◆ TASK INSTRUCTIONS:
Locate the line bearing "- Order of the" in the material below, then reproduce it and each following line up to and including the line bearing "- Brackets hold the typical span".

---

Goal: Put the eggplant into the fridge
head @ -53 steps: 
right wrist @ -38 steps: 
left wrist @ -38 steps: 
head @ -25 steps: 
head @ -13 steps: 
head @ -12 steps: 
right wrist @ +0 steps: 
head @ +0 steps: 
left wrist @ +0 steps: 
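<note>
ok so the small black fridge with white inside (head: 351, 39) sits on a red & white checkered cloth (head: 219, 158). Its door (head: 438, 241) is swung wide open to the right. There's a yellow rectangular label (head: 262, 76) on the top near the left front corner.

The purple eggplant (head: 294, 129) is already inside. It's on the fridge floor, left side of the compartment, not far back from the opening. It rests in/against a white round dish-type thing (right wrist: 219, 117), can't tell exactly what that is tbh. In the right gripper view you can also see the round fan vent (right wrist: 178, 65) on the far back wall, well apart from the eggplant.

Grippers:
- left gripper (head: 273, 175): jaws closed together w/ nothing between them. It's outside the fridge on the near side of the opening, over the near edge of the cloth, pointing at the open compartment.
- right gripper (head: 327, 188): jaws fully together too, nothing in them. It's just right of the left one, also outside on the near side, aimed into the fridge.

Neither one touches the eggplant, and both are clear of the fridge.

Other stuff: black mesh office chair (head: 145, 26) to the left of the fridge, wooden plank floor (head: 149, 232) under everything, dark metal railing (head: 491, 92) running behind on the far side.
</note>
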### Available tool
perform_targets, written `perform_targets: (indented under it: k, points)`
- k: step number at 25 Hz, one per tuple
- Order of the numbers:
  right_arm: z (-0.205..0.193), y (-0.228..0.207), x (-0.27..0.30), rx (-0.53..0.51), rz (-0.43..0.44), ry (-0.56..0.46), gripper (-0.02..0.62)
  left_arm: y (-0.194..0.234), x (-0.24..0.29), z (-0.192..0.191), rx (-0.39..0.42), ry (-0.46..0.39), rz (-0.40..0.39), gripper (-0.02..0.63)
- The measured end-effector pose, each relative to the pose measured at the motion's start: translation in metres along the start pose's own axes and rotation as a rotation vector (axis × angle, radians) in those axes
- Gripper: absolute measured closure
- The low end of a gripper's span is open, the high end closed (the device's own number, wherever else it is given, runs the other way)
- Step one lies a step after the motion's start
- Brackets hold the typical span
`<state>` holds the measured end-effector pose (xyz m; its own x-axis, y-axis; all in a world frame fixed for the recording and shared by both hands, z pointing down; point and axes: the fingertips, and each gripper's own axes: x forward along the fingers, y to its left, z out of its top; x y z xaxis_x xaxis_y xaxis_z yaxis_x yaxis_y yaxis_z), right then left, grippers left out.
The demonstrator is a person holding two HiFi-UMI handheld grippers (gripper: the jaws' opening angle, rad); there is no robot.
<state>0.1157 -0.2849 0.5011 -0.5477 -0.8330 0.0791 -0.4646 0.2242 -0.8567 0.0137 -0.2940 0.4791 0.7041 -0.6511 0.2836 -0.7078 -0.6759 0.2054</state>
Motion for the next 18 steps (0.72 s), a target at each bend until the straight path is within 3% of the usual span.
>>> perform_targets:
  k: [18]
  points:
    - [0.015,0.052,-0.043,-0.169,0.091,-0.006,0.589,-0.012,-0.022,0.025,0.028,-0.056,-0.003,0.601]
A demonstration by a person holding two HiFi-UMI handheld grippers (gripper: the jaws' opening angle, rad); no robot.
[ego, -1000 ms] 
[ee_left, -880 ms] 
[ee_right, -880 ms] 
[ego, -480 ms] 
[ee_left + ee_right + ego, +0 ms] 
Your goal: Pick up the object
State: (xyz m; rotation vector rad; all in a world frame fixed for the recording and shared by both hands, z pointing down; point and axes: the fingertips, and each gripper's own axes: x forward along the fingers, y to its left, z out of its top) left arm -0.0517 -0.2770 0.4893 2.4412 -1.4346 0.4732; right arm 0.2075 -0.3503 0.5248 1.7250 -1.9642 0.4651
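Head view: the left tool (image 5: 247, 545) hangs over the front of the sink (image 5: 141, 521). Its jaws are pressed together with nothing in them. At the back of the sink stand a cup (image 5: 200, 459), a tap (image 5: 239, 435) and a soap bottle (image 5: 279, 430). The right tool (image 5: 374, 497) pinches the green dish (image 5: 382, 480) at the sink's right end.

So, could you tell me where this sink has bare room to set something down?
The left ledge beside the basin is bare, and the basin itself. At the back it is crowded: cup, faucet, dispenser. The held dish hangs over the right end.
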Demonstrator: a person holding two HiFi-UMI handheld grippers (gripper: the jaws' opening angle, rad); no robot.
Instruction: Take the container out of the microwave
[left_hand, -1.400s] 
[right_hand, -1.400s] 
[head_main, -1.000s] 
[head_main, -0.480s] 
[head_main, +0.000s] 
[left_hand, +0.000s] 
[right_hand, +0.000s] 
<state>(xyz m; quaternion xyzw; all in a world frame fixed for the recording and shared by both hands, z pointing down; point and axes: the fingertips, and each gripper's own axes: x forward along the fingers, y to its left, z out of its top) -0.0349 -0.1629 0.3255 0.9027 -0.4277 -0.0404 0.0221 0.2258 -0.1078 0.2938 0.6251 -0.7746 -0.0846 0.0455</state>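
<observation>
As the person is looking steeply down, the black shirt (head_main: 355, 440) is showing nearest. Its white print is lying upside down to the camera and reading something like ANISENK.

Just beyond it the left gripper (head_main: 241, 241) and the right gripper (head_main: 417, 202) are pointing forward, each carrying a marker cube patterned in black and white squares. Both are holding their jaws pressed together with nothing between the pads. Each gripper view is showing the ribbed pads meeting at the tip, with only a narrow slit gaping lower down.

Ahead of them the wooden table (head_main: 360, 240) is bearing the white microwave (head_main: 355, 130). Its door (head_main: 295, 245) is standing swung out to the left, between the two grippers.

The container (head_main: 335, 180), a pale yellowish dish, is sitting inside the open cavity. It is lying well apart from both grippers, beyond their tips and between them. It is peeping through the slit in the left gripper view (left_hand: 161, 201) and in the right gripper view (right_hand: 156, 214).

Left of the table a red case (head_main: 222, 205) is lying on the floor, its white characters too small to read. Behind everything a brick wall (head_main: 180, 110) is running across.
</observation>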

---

◆ ANSWER TO THIS TASK:
- Order of the numbers:
  right_arm: z (-0.205..0.193), y (-0.228..0.207), x (-0.27..0.30), rx (-0.53..0.51), rz (-0.43..0.44), ry (-0.56..0.46), gripper (-0.02..0.62)
  left_arm: y (-0.194..0.234), x (-0.24..0.29), z (-0.192..0.191), rx (-0.39..0.42), ry (-0.46..0.39), rz (-0.40..0.39), gripper (-0.02..0.63)
- The measured end-effector pose, each relative to the pose measured at the motion's start: translation in metres along the start pose's own axes and rotation as a rotation vector (axis × angle, radians) in those axes
- Gripper: absolute measured closure
- The low end of a gripper's span is open, the high end closed (the device's own number, wherever else it is given, runs the other way)
- Step one lies a step after the motion's start
- Brackets hold the typical span

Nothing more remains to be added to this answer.